When I was a child, I played Cowboys and Indians with my brother, Charles, and my cousins, Howard and Bobby. On television, I watched every episode of the Lone Ranger and his Indian sidekick Tonto. My dad took me to the Houston Rodeo to see them as the headliner show stars. The Lone Ranger and Tonto embraced their ethnic diversity and shared a common goal—to do their part for good to triumph over evil.
When I was about 11 years old, my Aunt Carolyn married a Native American, my Uncle Bill. Bill was from Oklahoma. He had many siblings. He worked on a large family farm and ranch. He raised cattle. Harvested hay. Spent long hours digging post holes and building fences. I and my numerous would-be cowboy cousins rejoiced to have an honest-to-goodness Indian join our Emmott Family. Uncle Bill played the guitar and sang Western Oldies too. That was an added bonus.
As I studied history, I learned that our forefathers far from embraced Native Indians. Cherishing diversity was not a consideration. Our Native Americans were treated as uncivilized people, not worthy, not as cultured, and not sacred as all God’s children are. After all, they were made in the image of God like you and me. Would God ever treat His children as we treated them?
My grandmother, Jennie Julie Hewett Emmott, lived in New Orleans at a very young age. In 1898 when she was 6, her father, Percy Hewett, took her to see Geronimo who was held in prison at Fort Sill, Oklahoma. Thousands of Americans traveled to see Geronimo. Geronimo, the great Apache warrior, was referred to as “The Heathen” in the advertisements to attract paying customers to make the arduous trip to Fort Sill. My grandmother said that her stagecoach ride was cold, bumpy, long, and miserable. After her dad paid the admission fee of 25 cents, she found herself in front of Geronimo’s prison cell. To describe the moment for me, my grandmother said, ”I stared directly into the eyes of Geronimo, The Heathen.”
As children of God, the Native Indian people, then and now, deserve better than they were treated. Today, there are still many Native Americans who live on reservations without running water or electricity. This prayer is not only about bringing attention to a great wrong. Also, it is about recognizing that to God we are all different. We are all the same. Native Americans have a great cultural heritage in song, dance, crafts, and so many other things which enrich our lives. So do other people from all over the world who live and work in America.

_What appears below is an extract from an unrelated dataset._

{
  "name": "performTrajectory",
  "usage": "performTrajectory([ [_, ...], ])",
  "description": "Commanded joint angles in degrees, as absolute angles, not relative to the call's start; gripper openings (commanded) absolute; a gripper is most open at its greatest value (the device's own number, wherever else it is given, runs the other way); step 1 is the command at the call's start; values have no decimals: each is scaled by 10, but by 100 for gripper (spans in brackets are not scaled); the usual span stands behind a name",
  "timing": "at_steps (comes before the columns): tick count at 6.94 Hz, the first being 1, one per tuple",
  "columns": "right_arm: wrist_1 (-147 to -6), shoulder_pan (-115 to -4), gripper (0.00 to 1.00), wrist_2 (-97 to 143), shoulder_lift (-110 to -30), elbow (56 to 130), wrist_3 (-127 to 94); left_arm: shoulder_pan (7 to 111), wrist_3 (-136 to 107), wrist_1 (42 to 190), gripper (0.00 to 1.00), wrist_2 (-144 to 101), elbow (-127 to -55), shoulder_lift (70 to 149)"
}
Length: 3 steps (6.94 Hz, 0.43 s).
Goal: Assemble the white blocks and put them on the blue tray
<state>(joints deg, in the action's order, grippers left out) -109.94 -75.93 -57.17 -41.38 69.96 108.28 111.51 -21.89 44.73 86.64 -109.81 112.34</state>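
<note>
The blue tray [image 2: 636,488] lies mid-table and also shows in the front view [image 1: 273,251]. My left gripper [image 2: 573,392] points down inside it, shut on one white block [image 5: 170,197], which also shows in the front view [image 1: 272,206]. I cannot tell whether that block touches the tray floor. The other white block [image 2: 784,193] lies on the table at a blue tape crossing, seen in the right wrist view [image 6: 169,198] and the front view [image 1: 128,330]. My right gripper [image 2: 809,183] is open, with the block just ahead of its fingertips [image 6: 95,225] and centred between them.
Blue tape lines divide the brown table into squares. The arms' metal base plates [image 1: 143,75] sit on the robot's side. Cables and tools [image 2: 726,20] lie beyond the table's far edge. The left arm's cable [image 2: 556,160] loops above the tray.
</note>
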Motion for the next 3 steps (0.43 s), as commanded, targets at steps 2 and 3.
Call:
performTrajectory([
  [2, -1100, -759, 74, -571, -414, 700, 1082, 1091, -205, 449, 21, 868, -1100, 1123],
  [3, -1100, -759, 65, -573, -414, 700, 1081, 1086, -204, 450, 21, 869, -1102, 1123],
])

My English teacher in my 8th-grade class at Dean Jr was Mrs. Sauer. Mrs. Sauer had our class read an essay on America being a “Melting Pot.” She stressed that America’s greatness resulted from Native Americans and immigrants from other countries and from diverse races and nationalities merging into one American race. A “Melting Pot” in which we all can savor, cherish, love, and appreciate one another. Mrs. Sauer taught me that America’s strength and greatness lie in its diversity and inclusiveness. I believed that then. I believe that now despite the divisions in our land.
We cannot change history. But, as God’s faithful people, we can honor and serve God by honoring and embracing the sacredness, diversity, and beauty that dwell among America’s diverse people.

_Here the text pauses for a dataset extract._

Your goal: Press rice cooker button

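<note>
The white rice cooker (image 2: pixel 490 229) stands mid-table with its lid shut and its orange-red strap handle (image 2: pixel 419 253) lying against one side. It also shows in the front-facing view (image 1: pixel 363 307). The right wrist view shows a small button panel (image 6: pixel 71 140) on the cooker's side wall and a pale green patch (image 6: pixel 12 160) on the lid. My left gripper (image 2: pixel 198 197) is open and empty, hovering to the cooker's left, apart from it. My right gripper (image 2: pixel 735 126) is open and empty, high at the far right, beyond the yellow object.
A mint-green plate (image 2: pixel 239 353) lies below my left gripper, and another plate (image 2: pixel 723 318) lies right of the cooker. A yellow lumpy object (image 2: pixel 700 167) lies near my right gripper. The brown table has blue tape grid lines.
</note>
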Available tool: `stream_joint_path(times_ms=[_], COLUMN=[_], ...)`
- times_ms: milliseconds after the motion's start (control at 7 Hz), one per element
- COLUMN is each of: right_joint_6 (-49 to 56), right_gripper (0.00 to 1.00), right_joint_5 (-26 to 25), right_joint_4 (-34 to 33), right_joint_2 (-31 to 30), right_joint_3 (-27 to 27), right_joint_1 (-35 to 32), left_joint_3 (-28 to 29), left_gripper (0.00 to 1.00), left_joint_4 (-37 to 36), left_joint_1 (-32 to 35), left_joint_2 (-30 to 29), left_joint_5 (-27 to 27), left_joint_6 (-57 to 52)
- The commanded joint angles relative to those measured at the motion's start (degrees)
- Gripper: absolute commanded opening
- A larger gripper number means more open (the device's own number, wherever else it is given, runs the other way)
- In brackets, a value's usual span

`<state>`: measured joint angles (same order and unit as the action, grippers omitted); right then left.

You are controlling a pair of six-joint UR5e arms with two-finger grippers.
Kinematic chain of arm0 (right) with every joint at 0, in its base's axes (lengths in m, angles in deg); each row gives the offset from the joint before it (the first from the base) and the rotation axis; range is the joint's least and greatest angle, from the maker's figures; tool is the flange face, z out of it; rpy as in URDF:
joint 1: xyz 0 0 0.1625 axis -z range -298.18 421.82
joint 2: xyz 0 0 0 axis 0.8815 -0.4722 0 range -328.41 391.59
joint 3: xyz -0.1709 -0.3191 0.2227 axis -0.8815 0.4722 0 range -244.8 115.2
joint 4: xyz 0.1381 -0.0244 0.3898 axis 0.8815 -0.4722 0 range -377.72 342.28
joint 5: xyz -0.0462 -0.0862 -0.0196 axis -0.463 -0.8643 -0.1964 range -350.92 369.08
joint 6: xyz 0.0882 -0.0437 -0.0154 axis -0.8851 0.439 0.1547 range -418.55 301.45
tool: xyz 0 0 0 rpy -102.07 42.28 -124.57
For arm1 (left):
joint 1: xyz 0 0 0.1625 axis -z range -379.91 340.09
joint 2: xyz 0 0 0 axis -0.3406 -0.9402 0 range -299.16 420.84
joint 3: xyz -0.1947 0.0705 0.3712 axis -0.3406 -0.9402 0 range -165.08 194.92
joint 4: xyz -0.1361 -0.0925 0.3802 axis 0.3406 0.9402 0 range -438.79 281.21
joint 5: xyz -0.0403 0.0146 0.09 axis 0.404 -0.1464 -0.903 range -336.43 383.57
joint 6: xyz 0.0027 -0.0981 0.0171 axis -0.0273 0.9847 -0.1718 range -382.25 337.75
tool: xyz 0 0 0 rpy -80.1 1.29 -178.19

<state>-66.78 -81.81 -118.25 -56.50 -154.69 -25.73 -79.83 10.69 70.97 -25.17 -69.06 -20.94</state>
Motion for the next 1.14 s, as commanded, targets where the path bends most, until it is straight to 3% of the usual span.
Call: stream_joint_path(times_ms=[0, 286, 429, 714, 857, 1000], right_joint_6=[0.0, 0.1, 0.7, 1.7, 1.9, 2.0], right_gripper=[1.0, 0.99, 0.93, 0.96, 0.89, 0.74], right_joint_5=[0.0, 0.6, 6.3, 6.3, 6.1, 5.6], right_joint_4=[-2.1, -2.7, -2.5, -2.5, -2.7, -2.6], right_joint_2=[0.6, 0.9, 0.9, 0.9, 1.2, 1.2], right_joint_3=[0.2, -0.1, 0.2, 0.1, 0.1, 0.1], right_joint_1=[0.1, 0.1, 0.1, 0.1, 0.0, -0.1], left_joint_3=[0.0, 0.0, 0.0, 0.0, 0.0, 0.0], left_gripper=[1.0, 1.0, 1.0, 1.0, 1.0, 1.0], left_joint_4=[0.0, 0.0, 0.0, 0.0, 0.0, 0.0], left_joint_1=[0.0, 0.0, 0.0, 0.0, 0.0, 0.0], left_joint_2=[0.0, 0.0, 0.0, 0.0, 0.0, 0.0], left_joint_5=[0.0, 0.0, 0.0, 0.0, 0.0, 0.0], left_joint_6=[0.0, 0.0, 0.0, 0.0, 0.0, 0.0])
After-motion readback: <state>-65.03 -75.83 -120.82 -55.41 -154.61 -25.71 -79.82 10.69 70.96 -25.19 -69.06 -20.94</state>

God has spoken to us in Scripture about the diversity and sacredness of His children.
There is neither Jew nor Greek, there is neither slave nor free, there is no male and female, for you are all one in Christ Jesus.
1 Corinthians 14:26
What then, brothers? When you come together, each one has a hymn, a lesson, a revelation, a tongue, or an interpretation. Let all things be done for building up.
Then I saw another angel flying directly overhead, with an eternal gospel to proclaim to those who dwell on the earth, to every nation and tribe and language and people.
And they sang a new song, saying, “Worthy are you to take the scroll and to open its seals, for you were slain, and by your blood, you ransomed people for God from every tribe and language and people and nation, and you have made them a kingdom and priests to our God, and they shall reign on the earth.
Let us pray together.
Dear God, I thank You for the diversity of all people in America. My fellow Americans are not just Americans. They are Your children and my brothers and sisters.
God, when needed, please open my heart and eyes to see the divinity, talents, and worth in all people as Your love and spirit dwell in them.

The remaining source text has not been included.